(Exercise aim):
Would you filter these records and copy every line that has the word "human"?

(Stored dataset items)
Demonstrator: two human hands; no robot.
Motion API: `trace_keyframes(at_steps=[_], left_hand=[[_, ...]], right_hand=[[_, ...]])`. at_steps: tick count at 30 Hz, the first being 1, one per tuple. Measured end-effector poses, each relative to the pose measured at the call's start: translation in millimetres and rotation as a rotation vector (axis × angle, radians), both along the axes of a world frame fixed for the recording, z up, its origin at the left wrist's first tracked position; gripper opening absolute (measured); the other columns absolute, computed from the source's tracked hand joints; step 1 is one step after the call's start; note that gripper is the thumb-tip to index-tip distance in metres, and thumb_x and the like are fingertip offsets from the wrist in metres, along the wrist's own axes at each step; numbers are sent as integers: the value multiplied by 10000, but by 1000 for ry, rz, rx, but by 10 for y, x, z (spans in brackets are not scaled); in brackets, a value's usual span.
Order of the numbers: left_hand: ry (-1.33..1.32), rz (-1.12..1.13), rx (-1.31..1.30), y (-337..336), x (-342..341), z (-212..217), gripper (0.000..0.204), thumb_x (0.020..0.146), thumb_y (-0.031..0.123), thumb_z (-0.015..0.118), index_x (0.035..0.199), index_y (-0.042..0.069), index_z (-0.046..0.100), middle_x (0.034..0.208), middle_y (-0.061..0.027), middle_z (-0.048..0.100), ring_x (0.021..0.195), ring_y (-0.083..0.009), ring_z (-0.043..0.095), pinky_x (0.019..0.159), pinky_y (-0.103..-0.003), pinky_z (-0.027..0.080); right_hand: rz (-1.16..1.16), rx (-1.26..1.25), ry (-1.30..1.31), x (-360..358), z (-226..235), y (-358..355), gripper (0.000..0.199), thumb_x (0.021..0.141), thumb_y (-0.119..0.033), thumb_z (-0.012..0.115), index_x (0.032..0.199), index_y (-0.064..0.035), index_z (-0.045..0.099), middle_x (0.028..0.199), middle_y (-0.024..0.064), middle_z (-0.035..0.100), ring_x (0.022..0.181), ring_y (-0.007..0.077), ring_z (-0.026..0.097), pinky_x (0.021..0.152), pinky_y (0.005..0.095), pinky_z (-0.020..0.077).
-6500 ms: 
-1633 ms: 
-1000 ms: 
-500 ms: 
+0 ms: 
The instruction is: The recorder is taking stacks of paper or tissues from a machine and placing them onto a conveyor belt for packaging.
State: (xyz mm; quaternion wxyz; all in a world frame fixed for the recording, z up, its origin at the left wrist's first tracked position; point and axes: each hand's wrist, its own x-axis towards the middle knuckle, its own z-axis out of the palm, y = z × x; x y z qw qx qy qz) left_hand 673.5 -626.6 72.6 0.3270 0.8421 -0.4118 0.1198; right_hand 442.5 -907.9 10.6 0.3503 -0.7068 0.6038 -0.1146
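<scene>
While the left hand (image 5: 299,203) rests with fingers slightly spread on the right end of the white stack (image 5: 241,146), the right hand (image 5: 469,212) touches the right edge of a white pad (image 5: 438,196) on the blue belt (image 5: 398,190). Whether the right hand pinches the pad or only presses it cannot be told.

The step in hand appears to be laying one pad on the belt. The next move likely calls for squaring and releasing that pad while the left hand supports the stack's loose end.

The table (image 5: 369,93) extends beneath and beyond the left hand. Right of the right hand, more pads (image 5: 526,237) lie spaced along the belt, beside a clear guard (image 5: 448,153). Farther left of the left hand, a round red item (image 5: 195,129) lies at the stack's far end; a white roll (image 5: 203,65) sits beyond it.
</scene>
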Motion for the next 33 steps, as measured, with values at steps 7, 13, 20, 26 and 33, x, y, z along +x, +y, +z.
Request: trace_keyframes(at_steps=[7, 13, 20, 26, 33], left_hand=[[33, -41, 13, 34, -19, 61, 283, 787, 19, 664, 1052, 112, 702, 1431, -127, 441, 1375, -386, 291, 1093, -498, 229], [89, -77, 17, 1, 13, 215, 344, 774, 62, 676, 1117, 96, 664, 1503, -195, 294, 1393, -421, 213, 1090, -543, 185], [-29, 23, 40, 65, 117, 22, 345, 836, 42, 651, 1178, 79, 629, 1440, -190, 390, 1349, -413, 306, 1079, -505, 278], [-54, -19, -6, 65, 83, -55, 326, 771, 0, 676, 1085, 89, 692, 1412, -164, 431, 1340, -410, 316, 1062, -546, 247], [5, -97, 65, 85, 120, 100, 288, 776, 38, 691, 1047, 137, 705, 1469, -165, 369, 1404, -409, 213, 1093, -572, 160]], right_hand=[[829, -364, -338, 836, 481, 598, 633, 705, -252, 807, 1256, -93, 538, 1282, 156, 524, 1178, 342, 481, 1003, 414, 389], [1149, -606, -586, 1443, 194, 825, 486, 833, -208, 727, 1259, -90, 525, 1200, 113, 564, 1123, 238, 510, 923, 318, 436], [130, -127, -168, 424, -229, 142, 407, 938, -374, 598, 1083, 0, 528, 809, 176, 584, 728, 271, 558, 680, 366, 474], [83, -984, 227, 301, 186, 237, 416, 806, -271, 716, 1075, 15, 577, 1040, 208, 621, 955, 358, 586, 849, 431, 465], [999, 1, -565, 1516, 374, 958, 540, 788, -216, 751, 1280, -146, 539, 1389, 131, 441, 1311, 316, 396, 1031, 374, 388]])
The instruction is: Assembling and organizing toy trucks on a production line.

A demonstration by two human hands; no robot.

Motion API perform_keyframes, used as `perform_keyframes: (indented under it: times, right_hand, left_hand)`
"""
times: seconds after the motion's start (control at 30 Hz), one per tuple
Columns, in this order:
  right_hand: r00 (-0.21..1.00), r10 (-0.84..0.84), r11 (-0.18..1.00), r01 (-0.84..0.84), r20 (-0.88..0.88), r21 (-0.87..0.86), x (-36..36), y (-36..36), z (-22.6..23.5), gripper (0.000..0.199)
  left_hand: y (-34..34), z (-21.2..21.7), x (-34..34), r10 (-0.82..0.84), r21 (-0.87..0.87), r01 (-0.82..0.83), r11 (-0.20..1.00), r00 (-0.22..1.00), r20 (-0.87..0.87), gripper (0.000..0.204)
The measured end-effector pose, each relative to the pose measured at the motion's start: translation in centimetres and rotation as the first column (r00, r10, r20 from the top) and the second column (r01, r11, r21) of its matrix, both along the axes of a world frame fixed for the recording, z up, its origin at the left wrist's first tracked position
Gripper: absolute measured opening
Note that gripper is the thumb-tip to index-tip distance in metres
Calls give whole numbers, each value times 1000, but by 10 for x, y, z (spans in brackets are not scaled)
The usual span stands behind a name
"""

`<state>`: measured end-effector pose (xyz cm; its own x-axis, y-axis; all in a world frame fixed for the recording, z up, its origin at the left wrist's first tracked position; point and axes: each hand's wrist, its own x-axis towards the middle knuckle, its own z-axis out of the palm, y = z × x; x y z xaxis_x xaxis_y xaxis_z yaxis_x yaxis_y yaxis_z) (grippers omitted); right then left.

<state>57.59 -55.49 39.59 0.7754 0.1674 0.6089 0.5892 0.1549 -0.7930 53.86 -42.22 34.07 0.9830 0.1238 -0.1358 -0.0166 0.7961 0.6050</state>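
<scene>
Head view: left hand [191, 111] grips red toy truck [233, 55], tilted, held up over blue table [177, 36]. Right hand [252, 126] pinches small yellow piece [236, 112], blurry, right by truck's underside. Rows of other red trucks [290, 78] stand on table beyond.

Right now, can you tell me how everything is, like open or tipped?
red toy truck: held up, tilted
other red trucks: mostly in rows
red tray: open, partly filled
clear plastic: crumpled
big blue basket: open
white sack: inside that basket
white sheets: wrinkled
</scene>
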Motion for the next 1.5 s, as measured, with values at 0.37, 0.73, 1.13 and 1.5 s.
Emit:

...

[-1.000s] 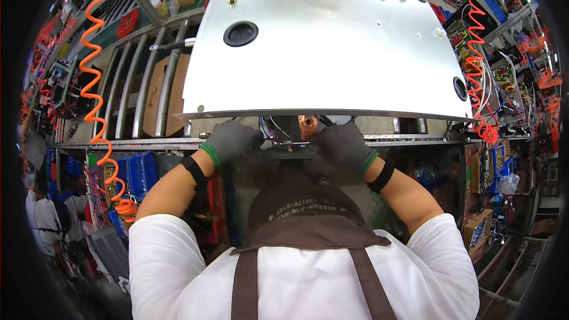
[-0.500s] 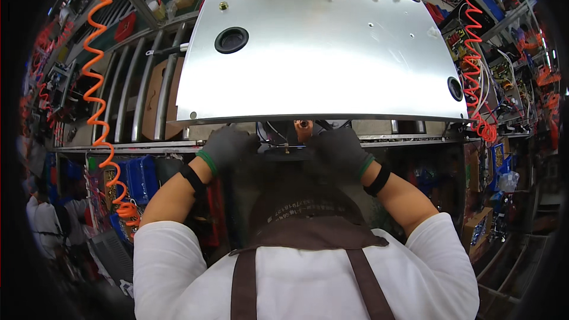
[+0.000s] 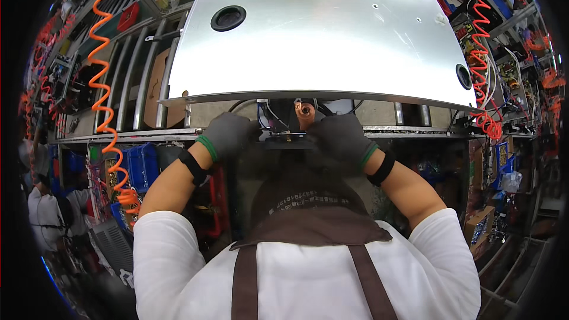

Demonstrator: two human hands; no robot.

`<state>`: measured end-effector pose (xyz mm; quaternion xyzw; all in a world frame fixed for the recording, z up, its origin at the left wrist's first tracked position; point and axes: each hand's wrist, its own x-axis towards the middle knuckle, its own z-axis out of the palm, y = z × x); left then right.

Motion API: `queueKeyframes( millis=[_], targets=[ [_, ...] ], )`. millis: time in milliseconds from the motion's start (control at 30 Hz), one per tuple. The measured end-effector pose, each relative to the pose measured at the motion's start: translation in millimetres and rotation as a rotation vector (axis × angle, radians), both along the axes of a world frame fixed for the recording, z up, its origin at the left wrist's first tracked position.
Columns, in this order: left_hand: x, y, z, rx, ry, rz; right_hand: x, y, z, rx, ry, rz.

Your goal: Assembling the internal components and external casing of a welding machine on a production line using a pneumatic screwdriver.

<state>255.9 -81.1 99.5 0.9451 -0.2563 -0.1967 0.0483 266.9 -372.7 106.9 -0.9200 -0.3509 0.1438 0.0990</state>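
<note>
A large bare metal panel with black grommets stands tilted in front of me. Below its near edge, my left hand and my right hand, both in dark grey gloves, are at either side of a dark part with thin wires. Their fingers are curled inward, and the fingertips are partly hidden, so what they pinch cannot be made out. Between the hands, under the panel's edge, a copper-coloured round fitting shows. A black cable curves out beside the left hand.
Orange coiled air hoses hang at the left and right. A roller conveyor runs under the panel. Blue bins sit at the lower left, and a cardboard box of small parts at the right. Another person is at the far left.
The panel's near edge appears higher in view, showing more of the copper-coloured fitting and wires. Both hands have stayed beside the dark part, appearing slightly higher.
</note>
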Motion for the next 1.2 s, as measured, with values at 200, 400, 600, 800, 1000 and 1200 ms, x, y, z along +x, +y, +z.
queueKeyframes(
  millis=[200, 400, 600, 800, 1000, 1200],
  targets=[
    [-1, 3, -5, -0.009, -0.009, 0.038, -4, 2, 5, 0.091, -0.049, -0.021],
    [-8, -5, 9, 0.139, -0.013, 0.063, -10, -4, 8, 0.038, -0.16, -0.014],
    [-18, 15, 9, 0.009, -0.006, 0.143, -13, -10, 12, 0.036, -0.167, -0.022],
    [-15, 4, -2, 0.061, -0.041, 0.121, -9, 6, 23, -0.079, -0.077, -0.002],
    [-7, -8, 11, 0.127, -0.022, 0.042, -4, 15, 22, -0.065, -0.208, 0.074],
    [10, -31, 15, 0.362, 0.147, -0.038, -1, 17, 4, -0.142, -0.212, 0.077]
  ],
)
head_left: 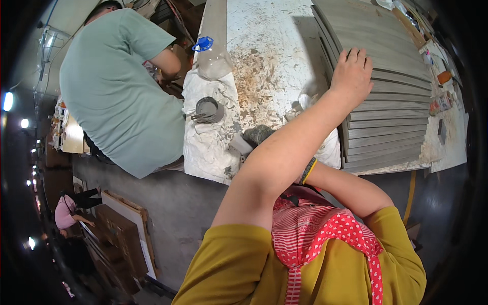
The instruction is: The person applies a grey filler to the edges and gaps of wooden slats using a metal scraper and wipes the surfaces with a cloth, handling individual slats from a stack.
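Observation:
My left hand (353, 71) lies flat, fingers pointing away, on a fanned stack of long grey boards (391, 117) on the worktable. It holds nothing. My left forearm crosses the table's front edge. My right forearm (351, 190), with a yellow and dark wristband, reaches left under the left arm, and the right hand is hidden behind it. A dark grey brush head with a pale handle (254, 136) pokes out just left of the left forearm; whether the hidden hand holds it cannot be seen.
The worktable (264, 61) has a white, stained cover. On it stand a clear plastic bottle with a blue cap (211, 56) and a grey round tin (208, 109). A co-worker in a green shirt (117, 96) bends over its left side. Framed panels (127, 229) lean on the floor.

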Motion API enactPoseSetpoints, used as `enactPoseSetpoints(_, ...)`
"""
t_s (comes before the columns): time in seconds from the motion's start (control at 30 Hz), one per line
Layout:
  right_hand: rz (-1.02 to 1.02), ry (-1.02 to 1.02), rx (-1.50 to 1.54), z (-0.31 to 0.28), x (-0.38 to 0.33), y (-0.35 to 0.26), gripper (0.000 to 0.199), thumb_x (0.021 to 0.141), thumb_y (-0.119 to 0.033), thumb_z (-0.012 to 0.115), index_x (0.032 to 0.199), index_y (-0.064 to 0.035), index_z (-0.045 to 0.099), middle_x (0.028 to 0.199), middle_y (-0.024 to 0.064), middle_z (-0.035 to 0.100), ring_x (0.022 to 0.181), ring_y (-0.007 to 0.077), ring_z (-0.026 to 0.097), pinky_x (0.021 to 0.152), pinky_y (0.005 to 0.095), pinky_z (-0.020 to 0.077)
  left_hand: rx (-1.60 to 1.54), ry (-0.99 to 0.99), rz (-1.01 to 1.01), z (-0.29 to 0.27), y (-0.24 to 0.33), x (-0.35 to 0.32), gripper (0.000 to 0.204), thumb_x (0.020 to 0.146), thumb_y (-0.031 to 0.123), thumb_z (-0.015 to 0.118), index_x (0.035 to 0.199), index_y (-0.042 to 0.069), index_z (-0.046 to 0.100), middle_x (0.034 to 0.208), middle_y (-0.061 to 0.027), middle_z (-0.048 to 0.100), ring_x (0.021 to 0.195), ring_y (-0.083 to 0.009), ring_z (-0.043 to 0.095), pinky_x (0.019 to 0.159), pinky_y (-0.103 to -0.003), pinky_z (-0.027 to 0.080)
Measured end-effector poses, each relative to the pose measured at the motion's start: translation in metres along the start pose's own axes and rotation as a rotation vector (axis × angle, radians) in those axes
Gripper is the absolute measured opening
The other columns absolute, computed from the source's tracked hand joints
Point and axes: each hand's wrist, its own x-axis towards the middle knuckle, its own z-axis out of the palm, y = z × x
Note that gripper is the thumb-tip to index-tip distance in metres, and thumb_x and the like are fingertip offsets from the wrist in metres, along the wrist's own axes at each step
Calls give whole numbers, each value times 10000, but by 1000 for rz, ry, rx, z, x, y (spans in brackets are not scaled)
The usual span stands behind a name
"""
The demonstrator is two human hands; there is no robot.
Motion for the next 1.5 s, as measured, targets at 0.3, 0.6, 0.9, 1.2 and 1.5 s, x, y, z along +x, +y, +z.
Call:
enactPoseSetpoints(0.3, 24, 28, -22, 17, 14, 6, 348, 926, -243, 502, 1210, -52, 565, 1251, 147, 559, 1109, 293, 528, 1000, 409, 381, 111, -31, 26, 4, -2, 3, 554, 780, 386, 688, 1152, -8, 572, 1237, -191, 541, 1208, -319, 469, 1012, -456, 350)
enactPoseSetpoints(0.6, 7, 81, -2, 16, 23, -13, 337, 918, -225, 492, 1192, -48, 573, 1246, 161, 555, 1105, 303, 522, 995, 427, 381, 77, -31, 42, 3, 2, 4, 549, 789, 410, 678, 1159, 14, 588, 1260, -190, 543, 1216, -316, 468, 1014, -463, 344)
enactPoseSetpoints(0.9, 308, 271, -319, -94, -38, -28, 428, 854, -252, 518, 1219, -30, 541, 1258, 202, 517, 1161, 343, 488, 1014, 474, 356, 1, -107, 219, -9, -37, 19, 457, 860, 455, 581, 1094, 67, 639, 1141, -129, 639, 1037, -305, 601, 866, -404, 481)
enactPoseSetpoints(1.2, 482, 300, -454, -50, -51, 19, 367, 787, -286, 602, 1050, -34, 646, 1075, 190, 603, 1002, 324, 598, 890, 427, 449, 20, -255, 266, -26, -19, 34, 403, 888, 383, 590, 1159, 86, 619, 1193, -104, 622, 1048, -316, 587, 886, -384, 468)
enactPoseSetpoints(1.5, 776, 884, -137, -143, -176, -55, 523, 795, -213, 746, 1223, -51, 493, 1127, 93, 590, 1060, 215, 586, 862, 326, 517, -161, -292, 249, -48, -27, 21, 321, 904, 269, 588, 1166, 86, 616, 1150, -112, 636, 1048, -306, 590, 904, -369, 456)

(Answer section):
Demonstrator: two human hands; no robot.
A demonstration by two human hands; no robot.
Demonstrator: two human hands; no robot.
The demonstrator is two human hands; there is no robot.

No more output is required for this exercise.